Copy the lines below exactly. Start at the first and finish with the line containing "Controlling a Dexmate".
Segment Start: SUPPLIED INFORMATION
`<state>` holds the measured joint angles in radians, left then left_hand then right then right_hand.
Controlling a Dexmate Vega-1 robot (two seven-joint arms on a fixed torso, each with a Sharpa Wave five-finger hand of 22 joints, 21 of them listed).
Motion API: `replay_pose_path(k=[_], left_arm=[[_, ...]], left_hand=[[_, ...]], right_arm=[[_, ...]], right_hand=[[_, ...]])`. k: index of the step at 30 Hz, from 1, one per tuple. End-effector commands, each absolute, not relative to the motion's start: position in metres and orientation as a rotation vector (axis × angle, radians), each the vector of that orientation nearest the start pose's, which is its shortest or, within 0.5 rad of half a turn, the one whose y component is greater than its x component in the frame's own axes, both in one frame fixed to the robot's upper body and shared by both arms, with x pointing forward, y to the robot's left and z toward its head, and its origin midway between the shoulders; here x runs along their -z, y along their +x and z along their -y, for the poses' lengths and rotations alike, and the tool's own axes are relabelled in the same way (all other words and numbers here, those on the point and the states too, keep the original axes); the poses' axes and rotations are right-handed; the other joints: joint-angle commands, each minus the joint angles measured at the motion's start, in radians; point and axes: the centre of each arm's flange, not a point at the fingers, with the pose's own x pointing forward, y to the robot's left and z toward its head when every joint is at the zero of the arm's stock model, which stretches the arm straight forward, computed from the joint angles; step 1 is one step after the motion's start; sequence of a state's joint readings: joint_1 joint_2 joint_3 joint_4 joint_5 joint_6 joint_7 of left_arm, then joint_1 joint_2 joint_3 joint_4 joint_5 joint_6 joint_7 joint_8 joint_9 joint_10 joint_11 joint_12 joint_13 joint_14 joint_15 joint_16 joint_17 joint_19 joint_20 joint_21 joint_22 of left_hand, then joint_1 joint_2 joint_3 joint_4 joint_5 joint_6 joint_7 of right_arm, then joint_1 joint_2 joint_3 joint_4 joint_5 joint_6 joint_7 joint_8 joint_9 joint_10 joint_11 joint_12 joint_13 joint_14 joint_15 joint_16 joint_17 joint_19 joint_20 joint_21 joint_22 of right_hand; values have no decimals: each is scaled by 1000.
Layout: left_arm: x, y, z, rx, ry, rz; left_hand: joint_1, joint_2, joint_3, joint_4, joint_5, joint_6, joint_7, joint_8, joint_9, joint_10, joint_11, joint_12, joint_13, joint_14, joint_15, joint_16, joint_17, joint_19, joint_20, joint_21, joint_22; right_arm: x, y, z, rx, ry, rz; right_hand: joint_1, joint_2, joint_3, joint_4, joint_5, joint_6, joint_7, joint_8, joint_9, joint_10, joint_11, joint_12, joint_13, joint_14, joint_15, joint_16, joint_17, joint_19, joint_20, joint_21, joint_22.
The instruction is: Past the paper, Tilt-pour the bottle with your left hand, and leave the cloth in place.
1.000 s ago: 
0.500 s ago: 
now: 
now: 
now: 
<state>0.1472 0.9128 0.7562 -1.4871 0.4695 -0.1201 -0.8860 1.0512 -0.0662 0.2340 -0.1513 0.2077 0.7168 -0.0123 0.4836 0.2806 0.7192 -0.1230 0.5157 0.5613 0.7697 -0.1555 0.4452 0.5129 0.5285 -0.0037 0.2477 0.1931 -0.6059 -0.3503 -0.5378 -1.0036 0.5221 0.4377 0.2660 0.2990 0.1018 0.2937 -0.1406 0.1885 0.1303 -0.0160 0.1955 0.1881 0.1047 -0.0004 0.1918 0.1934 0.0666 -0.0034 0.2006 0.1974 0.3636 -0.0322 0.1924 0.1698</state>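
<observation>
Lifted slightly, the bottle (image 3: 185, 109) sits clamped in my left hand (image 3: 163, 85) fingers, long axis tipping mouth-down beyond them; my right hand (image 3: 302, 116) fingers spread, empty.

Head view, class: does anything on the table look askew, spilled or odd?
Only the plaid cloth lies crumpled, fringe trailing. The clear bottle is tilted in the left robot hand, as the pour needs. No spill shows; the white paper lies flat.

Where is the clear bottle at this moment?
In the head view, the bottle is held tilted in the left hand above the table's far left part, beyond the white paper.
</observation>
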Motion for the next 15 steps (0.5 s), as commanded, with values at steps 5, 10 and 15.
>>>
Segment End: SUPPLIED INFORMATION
→ WRITTEN SOLUTION:
`<state>` holds the measured joint angles in radians, left then left_hand then right then right_hand.
Controlling a Dexmate Vega-1 robot (two seven-joint arms on a fixed torso, each with a Sharpa Wave five-finger hand of 22 joints, 21 of them listed).

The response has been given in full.